Сам же Агушев срочно вылетел на родину в родную Осетию. Все передвижения его там установить не удалось, но что ему удалось пробиться аж к президенту Осетии, чекисты знали. Сами и способствовали.
В октябре по ТВ в программе «Время» ведущий сообщил, что в Чечне нашим миротворцам удалось освободить еще шестерых военнопленных — троих офицеров и троих солдат-срочной службы. Как всегда, это отнесли в заслугу олигарху, и, показывая его хитрое округлое лицо крупным планом, корреспондент все спрашивал:
— Сколько вам стоила эта акция?
Олигарх закрывался рукой и отнекивался, мол, я тут ни при чем.
В то же время вид у него был такой, что все понимали: да, это я, но стоит ли об этом говорить.
— Сволочь! — сплюнул Сильченко и поплелся на кухню за пивом. В этот момент на экране появились кадры о взбесившемся слоне в маленьком городке Пхукет Королевства Таиланд. Слон необычной угольно-черной масти разнес целую улочку и насмерть затоптал одного туриста из России. Лицо жертвы тоже показали крупным планом, и, увидь это Сильченко, он непременно бы воскликнул:
— Он! Кот!
А так Сильченко еще долгие годы искал его следы.
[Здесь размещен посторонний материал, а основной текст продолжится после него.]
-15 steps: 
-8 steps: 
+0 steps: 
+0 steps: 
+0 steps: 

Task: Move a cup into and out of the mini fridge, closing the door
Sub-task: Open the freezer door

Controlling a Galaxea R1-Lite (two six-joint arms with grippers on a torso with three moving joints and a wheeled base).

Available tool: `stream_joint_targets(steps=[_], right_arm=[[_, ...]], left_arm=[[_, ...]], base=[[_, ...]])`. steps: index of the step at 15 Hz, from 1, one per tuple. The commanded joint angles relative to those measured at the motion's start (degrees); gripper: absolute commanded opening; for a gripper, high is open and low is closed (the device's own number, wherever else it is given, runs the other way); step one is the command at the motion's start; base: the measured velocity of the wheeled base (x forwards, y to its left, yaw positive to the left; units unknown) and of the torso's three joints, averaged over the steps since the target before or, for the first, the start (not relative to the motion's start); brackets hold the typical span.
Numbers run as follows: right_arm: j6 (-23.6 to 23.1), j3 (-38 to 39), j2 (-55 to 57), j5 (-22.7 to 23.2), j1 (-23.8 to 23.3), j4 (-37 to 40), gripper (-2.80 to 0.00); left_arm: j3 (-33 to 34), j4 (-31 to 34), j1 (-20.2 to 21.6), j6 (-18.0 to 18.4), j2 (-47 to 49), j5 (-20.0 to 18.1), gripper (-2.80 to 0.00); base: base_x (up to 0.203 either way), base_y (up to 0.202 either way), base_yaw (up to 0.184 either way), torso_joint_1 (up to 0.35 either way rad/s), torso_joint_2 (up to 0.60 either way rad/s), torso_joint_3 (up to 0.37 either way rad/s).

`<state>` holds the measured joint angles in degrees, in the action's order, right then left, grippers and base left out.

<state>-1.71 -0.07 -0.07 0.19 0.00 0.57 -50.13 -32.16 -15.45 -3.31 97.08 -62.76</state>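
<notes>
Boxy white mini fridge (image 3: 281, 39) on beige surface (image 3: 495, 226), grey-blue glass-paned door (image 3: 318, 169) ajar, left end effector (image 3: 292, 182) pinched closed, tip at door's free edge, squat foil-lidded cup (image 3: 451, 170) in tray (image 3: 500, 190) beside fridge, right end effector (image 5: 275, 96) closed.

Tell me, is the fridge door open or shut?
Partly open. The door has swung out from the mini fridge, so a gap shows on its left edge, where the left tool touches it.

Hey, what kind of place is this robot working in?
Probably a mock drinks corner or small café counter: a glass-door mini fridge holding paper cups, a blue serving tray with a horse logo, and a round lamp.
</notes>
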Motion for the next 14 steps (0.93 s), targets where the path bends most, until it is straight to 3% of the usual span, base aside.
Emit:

Фамилия же погибшего столь экзотической смертью туриста нашим правоохранительным органам ничего не дала. Ну кто такой Литвин Юрий Семенович? Да кто бы не был, все дела его, если таковые и имелись, закрыла сама смерть.
Суд по делу Агушева и Толкиена состоялся в конце года. Судья учел все, и обвиняемые получили ниже нижнего — по пять лет. А ввиду амнистии они были освобождены тут же, в зале суда.
Самое уникальное дело закончилось самым уникальным приговором.
Майор Сильченко — звание ему было присвоено еще в процессе следствия — был награжден еще и орденом, и это справедливо.
Олигарх еще более упрочил свой авторитет миротворца и спасителя России. И это несправедливо.
Не соблазнись тогда Сильченко холодным «Магаданским», он понял бы, что справедливости все-таки больше. Просто мы о ней не всегда знаем — не дано.
А так он еще пребывает в сомнениях.
Самые безопасные корабли те, что на суше.
Все воды твои и волны твои, Господь, прошли надо мною.
Иона
С помощником Сарыча Коляня встретился уже на второй день. Никакой конспирации — чем проще, тем лучше. Помощник пришел к нему в номер, деловито высыпал на кровать гору банковских упаковок.
— Это три миллиона в рублях. А это аванс — сто тысяч долларов.
— Аванс?!
— Остальное получите после выполнения, опять-таки через меня. Но по мелочам лучше меня не беспокоить. С этими деньгами возможностей у вас больше, чем у меня.
— Сроки?
— Вот об этом я и хотел сказать. Надо успеть до выборов…
— Значит, три недели.
— Значит, так.
С тем и распрощались. Коляня доллары спрятал серьезно: в свою грязную майку завернул и в сумку положил. А рубли в коробку из-под обуви и в рюкзак. Пятьдесят тысяч — одну упаковку — сунул в карман куртки и вышел на улицу.
На душе у него ликующе и тревожно пели трубы. Еще одно усилие, и он будет далеко далеко отсюда. Не сволочь он, конечно, заедет в Липецк. Адрес Виктора помнит. Долю его отдаст. А там — Израиль. Там все его счастье и настоящая, в полный дых, жизнь.
— Ну, дам копоти!
И день удался — лучше не придумаешь. Сентябрьское солнце отдавало последнее тепло бабьего лета. Надо же — бабье лето. Еще тепло, еще можно понежиться, но тепло и нега на исходе. Легкая грусть вместе с серебристыми паутинками плывет над землей. Морской ветерок приносит на улицы запах водорослей, соли, далеких странствий. И оттого дышится так легко, а мысли в голове — как эти облачка: невесомые и летучие.